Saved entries
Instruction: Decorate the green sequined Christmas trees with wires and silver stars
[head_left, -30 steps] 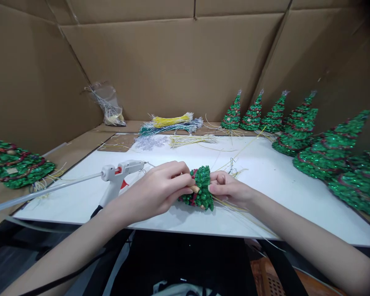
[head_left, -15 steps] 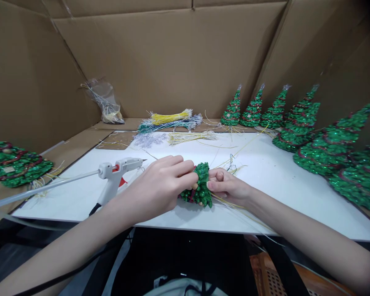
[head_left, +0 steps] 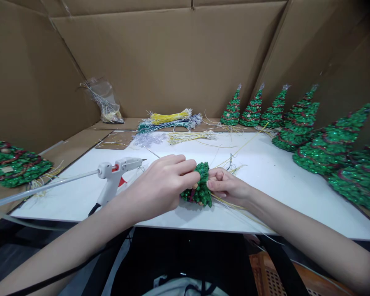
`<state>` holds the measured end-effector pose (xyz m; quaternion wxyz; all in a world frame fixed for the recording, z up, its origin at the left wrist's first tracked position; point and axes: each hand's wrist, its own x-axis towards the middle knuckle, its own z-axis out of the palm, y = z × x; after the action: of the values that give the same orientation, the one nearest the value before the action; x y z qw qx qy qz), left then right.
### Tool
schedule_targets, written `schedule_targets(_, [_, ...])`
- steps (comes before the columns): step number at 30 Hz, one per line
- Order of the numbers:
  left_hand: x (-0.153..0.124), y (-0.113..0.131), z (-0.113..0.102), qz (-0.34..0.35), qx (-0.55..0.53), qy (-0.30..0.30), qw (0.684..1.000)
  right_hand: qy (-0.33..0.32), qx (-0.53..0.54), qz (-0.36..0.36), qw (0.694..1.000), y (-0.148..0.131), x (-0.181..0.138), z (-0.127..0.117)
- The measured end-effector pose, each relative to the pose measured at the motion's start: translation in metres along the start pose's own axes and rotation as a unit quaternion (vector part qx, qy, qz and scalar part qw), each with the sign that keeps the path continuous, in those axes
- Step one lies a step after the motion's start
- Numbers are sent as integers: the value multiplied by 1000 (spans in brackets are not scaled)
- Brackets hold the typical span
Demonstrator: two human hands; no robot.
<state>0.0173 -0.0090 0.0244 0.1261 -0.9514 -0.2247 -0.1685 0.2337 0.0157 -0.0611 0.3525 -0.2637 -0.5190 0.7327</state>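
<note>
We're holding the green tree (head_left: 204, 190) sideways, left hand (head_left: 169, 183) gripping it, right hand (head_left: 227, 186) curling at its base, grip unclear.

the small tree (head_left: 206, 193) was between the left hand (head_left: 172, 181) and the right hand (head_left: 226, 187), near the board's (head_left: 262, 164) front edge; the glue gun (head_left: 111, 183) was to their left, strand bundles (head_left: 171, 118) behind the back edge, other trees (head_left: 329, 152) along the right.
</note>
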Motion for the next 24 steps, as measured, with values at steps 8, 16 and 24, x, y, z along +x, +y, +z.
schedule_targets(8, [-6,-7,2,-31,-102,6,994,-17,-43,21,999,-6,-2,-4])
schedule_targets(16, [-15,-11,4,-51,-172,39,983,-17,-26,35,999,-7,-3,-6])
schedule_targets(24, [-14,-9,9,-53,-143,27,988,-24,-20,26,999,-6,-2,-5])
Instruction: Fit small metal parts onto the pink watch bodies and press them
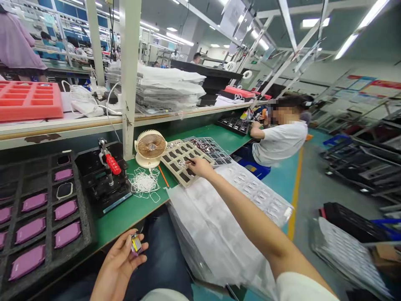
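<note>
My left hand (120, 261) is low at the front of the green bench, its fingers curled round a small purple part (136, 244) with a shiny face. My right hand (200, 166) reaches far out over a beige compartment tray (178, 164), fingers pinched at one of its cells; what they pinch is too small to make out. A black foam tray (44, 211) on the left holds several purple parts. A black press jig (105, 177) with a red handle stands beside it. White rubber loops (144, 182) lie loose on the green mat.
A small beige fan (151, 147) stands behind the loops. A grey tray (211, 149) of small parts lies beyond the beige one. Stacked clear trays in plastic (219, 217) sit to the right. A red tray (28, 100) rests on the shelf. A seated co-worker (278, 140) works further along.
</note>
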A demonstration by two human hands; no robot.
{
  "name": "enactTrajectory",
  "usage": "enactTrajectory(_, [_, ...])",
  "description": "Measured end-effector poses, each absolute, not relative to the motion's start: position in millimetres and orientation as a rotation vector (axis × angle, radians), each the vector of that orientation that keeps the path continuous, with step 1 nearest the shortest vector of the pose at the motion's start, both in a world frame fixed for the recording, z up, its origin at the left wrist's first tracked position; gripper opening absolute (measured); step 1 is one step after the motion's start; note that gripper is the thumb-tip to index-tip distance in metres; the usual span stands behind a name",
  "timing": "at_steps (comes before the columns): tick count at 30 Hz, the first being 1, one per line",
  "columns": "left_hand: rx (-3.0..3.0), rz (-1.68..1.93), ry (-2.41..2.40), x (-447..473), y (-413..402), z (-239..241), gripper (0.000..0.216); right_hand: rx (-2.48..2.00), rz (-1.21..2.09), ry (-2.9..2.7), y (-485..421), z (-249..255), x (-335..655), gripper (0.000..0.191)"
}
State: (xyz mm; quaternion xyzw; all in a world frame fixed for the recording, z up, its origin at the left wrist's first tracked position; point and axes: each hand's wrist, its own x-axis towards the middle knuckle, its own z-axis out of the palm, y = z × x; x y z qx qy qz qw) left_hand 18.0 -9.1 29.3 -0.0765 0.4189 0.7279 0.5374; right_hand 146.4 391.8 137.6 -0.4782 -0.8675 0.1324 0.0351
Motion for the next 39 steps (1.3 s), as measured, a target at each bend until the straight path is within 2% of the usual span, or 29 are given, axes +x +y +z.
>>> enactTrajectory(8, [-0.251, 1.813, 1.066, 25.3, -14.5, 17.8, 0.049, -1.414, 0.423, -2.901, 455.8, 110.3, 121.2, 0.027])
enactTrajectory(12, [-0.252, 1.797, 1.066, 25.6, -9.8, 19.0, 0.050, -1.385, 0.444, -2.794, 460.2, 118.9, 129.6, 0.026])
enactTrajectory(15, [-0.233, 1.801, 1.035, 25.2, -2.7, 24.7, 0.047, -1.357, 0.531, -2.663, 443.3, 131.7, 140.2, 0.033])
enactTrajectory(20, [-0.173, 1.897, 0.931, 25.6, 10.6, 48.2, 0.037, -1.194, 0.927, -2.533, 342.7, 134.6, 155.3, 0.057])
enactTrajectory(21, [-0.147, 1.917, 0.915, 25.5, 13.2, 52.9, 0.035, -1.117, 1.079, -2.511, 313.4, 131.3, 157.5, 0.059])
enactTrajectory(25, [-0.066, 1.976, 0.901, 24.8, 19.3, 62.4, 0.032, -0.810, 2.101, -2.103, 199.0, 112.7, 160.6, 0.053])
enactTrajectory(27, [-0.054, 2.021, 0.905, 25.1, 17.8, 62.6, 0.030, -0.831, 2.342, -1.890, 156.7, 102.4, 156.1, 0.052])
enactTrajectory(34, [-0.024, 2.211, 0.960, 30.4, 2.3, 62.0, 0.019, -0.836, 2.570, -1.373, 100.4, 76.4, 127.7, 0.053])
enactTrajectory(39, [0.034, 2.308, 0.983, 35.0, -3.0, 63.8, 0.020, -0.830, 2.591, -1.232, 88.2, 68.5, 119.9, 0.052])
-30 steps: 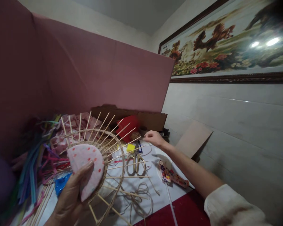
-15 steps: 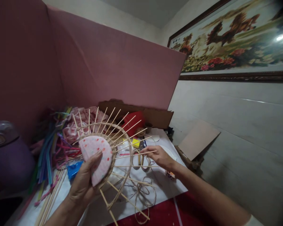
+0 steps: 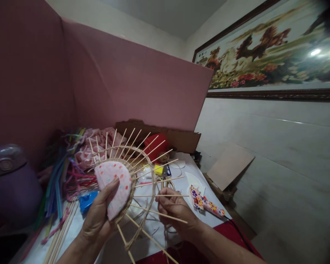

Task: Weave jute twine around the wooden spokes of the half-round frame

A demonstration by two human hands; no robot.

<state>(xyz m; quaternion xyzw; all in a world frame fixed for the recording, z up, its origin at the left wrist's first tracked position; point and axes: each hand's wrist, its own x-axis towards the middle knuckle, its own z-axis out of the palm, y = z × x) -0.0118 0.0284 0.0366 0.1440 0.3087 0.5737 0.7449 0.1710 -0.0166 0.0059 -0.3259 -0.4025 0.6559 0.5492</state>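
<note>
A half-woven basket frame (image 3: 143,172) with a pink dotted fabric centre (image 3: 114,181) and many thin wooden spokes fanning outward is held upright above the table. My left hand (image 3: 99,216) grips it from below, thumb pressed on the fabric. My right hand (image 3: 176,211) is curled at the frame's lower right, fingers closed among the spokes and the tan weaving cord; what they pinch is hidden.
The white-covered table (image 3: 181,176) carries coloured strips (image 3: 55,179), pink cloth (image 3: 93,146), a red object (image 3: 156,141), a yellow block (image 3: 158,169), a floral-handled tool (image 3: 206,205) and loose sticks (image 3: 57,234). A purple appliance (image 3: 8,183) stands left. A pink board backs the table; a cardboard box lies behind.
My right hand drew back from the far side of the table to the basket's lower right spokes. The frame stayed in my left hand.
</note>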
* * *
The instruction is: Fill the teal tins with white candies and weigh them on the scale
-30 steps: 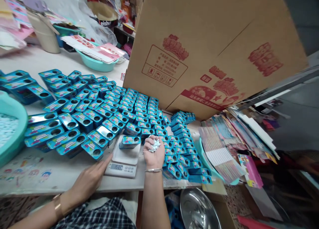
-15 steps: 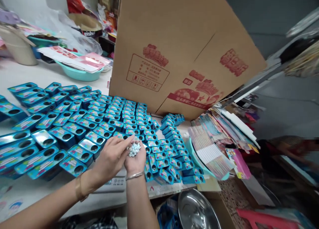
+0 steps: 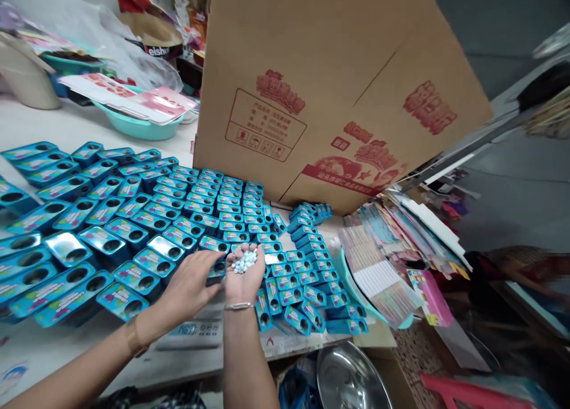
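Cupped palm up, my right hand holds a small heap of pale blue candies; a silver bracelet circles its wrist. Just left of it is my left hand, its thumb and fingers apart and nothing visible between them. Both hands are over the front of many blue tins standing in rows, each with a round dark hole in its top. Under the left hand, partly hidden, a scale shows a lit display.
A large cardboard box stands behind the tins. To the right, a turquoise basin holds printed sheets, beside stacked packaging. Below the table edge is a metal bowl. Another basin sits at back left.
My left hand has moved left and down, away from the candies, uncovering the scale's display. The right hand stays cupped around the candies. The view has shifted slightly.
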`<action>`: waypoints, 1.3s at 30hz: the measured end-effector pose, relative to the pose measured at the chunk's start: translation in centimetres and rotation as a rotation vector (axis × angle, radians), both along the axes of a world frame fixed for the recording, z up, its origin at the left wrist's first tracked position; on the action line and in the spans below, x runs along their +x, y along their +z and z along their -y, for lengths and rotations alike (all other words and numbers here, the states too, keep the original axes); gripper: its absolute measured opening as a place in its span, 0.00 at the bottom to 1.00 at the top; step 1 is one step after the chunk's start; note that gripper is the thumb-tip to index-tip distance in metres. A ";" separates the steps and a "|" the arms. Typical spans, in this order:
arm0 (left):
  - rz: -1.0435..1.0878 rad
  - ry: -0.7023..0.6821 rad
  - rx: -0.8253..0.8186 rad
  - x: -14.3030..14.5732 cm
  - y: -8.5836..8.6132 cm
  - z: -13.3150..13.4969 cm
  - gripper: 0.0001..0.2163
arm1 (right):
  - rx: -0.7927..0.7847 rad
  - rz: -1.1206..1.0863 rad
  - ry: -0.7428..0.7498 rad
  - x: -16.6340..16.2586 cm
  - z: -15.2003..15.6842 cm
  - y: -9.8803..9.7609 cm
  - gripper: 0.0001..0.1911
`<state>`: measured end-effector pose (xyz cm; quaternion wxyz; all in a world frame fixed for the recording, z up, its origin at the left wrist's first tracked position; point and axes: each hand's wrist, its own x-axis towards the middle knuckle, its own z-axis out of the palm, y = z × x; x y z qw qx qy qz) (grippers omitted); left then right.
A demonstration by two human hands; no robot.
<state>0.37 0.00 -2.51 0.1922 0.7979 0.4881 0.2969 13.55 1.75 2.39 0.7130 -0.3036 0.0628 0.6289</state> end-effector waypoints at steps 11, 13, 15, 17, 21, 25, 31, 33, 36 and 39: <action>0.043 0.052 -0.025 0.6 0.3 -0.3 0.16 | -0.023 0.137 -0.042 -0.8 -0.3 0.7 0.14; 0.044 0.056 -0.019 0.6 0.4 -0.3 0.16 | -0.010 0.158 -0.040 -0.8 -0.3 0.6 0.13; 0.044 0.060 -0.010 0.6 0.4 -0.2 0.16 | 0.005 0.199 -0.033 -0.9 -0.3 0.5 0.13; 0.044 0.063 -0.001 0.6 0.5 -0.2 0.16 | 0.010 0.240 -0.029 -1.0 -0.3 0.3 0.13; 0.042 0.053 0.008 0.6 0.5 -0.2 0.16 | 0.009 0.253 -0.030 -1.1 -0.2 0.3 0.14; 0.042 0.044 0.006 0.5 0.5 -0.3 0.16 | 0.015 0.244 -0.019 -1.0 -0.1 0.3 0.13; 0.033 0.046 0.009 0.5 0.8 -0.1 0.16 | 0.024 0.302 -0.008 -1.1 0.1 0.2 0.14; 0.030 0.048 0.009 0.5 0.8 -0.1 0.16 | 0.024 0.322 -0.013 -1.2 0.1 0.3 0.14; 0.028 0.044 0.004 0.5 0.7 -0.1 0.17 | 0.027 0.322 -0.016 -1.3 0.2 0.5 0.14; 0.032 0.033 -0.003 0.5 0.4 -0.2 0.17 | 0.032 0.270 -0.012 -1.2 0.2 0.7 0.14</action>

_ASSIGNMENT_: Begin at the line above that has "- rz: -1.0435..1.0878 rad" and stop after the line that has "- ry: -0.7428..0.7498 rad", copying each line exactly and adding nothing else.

_EXERCISE OUTPUT_:
  - rz: -1.0435..1.0878 rad
  - ry: -0.7023..0.6821 rad
  - rx: -0.8253..0.8186 rad
  - x: -14.3030..14.5732 cm
  - y: -8.5836..8.6132 cm
  - z: -13.3150..13.4969 cm
  - gripper: 0.0001..0.2163
arm1 (right):
  - rx: -0.7927..0.7847 rad
  - rz: -1.1206..1.0863 rad
  - ry: -0.7428..0.7498 rad

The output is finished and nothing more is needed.